كُلُّ نَفْسٍ ذَائِقَةُ الْمَوْتِ
Kullu nafsin dhā’iqatul‑mawt
Every soul shall taste death.
Taste is an intimate verb. It suggests reception and it suggests nearness. Perhaps this is what the ouroboros has been explaining all along, in kitchen light and in galaxies, in autophagosomes and in black hole winds, in mulberries that stain and in ash that lingers, in the rinse that restores and in the sifting that keeps faith with what remains. To be taken in is how we are taken up. To allow the circle is how we are kept.
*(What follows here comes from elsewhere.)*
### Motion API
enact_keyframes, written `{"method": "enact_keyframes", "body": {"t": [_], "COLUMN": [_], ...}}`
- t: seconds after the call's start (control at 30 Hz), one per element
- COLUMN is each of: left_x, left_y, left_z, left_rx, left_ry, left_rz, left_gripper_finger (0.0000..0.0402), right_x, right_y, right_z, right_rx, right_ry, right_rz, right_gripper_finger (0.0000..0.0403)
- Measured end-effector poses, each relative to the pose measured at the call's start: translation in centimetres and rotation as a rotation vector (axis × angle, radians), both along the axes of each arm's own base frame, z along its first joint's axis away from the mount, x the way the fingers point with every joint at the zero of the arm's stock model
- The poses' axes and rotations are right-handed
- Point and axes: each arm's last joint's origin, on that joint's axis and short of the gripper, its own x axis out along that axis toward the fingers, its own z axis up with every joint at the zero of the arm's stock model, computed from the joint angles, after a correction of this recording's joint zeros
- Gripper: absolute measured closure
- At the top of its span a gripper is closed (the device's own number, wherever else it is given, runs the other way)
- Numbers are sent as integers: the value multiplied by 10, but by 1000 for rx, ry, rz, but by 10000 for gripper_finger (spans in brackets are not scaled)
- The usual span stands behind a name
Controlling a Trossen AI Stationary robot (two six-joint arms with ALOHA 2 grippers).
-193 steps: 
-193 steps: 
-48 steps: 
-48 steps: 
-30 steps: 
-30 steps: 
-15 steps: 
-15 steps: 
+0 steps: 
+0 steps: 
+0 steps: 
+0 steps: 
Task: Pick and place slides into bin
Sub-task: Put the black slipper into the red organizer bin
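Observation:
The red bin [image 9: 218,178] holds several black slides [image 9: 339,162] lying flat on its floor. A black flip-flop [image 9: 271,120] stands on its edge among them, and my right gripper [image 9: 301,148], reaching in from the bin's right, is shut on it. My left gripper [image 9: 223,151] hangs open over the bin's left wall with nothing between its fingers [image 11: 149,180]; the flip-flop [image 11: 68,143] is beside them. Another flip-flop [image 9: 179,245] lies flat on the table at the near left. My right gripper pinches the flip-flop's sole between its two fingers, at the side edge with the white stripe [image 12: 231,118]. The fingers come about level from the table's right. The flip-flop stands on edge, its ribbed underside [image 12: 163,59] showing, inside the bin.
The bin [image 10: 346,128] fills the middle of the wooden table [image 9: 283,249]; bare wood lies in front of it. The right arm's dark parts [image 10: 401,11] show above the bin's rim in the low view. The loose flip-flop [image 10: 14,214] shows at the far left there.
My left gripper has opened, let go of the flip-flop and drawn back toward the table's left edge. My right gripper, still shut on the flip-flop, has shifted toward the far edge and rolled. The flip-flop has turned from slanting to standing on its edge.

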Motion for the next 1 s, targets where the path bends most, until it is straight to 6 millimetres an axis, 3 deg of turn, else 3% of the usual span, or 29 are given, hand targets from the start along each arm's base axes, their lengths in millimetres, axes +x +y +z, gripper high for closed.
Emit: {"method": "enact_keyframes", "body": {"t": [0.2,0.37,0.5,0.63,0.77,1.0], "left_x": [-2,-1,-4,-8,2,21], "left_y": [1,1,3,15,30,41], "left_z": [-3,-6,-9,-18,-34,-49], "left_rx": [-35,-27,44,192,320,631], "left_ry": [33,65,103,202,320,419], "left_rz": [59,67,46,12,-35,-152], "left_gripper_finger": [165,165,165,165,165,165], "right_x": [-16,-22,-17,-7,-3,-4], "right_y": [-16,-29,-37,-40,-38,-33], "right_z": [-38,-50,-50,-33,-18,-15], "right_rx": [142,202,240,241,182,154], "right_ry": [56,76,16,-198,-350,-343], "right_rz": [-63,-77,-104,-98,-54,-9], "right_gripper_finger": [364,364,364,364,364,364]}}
If you were here I would place your cup on the table so the wood could learn your circle again. The room would arrange itself around that small moon of tea, and we would let the hour complete itself without hurry. Until then, I will keep the serpent in the cup and the ring in the wood and the science in the marrow and the prayer on the tongue, and I will return to you in these orbits that carry us, again and again, to the beginning.
آپ کی خاموشی کا مخاطب
Wassalam,
Raza
Glossary:
teen martaba — تین مرتبہ — three times; thrice
paakiizgii — پاکیزگی — refined purity
shahtoot ka darakht — شہتوت کا درخت — mulberry tree
raakh — راکھ — ash; residue after burning
haath — ہاتھ — hand
chhantna — چھانٹنا — to sift; sort carefully
Aap ki khamoshi ka mukhatib — آپ کی خاموشی کا مخاطب — The addressee of your silence.”